## Exercise details:
Below are lines of data; restate word for word those running from the line containing "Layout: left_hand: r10" to the line containing "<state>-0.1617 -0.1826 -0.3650", inclusive, and no others.

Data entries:
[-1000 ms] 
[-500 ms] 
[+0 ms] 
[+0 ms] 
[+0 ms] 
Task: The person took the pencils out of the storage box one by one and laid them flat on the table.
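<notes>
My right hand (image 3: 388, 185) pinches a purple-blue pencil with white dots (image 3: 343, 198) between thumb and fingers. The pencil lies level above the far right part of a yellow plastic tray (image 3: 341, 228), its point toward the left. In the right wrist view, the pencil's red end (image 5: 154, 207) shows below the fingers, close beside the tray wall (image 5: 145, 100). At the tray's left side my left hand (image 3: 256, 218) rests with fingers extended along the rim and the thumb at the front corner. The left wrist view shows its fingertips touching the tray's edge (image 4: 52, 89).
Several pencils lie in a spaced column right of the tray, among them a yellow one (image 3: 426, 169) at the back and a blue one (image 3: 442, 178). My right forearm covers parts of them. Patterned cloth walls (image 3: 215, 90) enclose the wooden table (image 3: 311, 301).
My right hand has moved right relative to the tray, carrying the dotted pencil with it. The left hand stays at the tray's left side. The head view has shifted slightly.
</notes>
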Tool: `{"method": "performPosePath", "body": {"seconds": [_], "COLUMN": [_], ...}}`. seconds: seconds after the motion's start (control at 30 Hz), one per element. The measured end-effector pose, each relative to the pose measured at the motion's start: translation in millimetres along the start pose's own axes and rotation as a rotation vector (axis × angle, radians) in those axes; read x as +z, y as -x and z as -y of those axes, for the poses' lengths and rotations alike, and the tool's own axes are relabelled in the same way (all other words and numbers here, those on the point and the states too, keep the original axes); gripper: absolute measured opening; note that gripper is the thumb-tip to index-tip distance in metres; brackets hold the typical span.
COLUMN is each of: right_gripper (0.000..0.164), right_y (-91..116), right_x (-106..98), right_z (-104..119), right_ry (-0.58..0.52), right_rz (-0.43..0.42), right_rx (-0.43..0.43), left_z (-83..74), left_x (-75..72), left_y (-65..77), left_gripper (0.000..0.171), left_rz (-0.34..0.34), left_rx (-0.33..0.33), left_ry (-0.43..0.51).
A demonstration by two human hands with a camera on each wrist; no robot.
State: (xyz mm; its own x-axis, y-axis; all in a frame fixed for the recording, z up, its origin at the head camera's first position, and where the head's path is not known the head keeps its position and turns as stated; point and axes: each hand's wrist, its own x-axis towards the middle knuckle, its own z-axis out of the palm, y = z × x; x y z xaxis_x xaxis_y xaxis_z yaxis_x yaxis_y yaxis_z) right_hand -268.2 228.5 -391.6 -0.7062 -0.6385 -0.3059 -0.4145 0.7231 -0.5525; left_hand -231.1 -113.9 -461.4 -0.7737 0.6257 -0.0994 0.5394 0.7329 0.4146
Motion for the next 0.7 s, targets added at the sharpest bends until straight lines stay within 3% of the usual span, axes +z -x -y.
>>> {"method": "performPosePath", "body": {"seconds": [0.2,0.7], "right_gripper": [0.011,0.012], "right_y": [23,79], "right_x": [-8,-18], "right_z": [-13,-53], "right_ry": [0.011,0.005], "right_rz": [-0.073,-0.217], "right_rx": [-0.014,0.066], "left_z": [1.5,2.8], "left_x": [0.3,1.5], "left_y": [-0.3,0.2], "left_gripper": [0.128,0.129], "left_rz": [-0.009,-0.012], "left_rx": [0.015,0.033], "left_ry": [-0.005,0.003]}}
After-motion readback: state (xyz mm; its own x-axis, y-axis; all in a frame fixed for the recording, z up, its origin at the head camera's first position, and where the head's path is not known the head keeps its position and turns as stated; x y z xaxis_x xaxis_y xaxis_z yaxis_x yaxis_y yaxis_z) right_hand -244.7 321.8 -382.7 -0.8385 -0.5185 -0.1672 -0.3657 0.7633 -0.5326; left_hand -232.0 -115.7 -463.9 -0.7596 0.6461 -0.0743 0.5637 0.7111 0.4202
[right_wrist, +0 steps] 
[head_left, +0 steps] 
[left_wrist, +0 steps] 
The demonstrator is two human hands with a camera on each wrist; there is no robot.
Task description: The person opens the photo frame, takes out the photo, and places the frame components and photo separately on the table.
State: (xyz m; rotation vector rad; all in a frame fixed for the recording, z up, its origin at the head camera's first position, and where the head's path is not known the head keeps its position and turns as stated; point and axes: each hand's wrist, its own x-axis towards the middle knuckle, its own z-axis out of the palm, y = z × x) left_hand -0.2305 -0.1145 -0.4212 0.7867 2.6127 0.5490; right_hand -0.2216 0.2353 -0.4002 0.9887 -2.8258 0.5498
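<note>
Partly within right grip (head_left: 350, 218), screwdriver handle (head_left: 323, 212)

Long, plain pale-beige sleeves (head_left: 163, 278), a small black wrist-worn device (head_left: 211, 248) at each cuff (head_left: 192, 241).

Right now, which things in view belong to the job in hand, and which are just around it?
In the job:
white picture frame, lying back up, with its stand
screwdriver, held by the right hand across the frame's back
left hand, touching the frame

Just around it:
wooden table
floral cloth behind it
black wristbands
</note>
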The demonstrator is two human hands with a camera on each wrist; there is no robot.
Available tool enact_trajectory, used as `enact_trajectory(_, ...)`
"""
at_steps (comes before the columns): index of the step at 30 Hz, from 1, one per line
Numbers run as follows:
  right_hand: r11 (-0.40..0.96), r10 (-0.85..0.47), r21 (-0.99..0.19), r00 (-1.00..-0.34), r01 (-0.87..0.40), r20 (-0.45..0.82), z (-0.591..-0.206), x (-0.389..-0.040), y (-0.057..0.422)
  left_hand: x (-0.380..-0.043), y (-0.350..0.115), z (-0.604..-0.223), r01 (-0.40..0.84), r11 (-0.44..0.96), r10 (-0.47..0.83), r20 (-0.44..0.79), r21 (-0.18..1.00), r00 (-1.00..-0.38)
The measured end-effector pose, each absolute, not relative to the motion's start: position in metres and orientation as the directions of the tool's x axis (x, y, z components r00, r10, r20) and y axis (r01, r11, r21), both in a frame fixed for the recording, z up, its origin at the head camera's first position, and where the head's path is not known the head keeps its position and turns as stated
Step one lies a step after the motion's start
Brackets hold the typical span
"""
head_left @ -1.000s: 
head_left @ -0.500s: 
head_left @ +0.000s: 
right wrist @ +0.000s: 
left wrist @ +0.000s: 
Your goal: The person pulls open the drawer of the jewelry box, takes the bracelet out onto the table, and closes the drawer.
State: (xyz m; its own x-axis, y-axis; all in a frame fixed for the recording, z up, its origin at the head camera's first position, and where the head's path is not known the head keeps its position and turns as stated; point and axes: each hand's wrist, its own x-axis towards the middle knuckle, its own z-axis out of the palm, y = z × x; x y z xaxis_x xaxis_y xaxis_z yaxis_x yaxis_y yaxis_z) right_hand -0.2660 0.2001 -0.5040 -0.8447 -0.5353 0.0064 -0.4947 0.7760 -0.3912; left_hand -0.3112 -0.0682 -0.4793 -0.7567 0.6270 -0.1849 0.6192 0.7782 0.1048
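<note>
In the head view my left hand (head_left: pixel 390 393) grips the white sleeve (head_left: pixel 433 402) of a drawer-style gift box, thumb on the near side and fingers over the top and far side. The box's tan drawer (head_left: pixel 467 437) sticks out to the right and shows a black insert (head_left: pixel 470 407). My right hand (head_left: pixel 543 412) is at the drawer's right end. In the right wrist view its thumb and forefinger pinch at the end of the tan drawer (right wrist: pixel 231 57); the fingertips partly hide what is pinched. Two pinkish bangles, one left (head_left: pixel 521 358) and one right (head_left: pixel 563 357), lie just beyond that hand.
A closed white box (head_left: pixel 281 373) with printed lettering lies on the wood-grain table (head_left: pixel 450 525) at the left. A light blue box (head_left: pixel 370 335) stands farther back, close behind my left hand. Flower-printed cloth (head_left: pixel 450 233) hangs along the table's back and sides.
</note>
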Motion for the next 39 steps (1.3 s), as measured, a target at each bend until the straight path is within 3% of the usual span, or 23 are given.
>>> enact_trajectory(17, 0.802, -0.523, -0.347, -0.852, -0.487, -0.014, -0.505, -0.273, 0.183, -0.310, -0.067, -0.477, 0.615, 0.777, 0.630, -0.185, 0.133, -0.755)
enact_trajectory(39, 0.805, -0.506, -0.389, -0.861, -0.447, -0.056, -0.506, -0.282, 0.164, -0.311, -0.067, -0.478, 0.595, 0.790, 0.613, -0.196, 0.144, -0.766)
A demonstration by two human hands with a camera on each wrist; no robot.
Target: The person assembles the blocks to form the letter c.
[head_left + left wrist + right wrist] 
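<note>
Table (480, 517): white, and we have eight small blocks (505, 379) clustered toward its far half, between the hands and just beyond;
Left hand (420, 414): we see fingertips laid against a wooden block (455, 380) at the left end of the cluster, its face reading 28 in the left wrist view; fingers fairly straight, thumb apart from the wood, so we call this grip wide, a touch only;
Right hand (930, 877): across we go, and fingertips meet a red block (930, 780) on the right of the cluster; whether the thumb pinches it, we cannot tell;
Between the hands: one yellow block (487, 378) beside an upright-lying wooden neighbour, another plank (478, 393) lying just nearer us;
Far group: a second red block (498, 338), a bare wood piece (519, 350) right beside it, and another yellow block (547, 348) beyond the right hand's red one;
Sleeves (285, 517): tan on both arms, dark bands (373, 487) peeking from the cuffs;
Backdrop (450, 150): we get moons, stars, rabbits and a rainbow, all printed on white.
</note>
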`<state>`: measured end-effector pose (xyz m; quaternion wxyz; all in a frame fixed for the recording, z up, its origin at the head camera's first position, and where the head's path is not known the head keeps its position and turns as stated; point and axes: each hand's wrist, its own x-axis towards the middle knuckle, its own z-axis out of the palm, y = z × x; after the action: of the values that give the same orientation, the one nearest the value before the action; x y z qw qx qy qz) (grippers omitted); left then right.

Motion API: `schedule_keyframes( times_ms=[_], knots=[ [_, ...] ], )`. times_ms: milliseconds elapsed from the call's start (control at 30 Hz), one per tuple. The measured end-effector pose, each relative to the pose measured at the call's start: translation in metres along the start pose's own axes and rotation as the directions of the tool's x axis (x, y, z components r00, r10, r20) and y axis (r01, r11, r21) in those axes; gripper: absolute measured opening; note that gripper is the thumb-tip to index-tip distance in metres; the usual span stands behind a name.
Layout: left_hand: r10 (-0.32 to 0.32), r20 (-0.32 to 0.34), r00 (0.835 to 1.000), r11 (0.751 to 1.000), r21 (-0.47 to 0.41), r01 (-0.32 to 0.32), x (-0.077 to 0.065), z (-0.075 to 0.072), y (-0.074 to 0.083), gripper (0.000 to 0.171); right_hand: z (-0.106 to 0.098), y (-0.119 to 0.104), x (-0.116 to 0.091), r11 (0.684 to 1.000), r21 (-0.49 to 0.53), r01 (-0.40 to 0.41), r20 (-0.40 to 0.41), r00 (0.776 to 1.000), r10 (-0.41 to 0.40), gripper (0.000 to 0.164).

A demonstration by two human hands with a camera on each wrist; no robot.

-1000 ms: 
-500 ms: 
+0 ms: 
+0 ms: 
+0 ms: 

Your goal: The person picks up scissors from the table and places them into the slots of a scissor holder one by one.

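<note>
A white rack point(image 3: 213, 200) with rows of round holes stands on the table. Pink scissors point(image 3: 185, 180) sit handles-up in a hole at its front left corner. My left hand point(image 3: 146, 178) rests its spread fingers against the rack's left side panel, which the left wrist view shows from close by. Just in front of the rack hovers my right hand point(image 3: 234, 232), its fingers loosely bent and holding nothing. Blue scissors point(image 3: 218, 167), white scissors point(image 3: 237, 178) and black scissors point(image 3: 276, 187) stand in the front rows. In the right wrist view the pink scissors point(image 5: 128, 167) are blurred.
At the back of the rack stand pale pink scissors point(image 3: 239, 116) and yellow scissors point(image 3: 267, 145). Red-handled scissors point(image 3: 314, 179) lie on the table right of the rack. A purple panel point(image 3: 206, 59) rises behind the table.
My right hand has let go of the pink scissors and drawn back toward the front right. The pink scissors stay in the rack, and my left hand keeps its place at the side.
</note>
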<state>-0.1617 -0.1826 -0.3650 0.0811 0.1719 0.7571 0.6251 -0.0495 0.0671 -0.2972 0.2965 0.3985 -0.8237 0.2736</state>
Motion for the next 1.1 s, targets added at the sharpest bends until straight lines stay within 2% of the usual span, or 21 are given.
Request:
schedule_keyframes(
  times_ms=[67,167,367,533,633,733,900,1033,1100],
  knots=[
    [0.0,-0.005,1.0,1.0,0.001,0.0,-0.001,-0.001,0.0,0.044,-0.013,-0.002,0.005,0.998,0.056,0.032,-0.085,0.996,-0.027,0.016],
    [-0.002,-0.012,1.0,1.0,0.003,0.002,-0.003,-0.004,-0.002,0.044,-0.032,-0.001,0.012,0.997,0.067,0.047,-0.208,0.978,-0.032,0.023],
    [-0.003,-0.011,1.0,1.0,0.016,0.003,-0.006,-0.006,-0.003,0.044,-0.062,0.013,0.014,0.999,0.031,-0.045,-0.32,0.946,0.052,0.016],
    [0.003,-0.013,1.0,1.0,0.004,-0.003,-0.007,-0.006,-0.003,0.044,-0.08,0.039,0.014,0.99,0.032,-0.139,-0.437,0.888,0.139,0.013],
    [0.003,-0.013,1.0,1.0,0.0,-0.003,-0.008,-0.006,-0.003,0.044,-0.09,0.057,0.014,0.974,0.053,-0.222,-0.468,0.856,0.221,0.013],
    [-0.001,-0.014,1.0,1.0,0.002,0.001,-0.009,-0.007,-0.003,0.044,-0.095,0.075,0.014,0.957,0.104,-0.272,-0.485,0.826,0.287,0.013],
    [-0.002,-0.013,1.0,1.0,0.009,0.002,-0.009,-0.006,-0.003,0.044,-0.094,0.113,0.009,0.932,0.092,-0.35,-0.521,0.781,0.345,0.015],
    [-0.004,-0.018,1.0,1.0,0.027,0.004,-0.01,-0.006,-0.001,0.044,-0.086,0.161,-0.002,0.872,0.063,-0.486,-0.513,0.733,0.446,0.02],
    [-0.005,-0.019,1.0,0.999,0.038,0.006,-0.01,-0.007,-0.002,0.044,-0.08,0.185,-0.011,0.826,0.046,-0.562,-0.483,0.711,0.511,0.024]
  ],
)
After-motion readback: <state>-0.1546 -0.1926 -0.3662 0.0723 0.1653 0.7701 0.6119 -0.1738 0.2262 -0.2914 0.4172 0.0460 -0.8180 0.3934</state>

## Output for this task:
Layout: left_hand: r10 (-0.32 to 0.32), r20 (-0.32 to 0.34), r00 (0.835 to 1.000), r11 (0.751 to 1.000), r21 (-0.47 to 0.41), r01 (-0.32 to 0.32), x (-0.077 to 0.065), z (-0.075 to 0.072), y (-0.074 to 0.083), gripper (0.000 to 0.171); right_hand: z (-0.106 to 0.098), y (-0.119 to 0.104), x (-0.116 to 0.091), r11 (0.684 to 1.000), r21 (-0.49 to 0.53), r01 (-0.40 to 0.41), r20 (-0.40 to 0.41), r00 (0.776 to 1.000), r10 (-0.41 to 0.40), gripper (0.000 to 0.164).

A demonstration by two human hands with a camera on each wrist; no robot.

-1000 ms: 
-500 ms: 
+0 ms: 
+0 ms: 
+0 ms: 

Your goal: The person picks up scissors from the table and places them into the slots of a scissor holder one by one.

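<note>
A white rack point(image 3: 213, 200) with rows of round holes stands on the table. Pink scissors point(image 3: 185, 180) sit handles-up in a hole at its front left corner. My left hand point(image 3: 146, 178) rests its spread fingers against the rack's left side panel, which the left wrist view shows from close by. Just in front of the rack hovers my right hand point(image 3: 234, 232), its fingers loosely bent and holding nothing. Blue scissors point(image 3: 218, 167), white scissors point(image 3: 237, 178) and black scissors point(image 3: 276, 187) stand in the front rows. In the right wrist view the pink scissors point(image 5: 128, 167) are blurred.
At the back of the rack stand pale pink scissors point(image 3: 239, 116) and yellow scissors point(image 3: 267, 145). Red-handled scissors point(image 3: 314, 179) lie on the table right of the rack. A purple panel point(image 3: 206, 59) rises behind the table.
My right hand has let go of the pink scissors and drawn back toward the front right. The pink scissors stay in the rack, and my left hand keeps its place at the side.
</note>
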<state>-0.1617 -0.1826 -0.3650 0.0811 0.1719 0.7571 0.6251 -0.0495 0.0671 -0.2972 0.2965 0.3985 -0.8237 0.2736</state>

This finishes the output.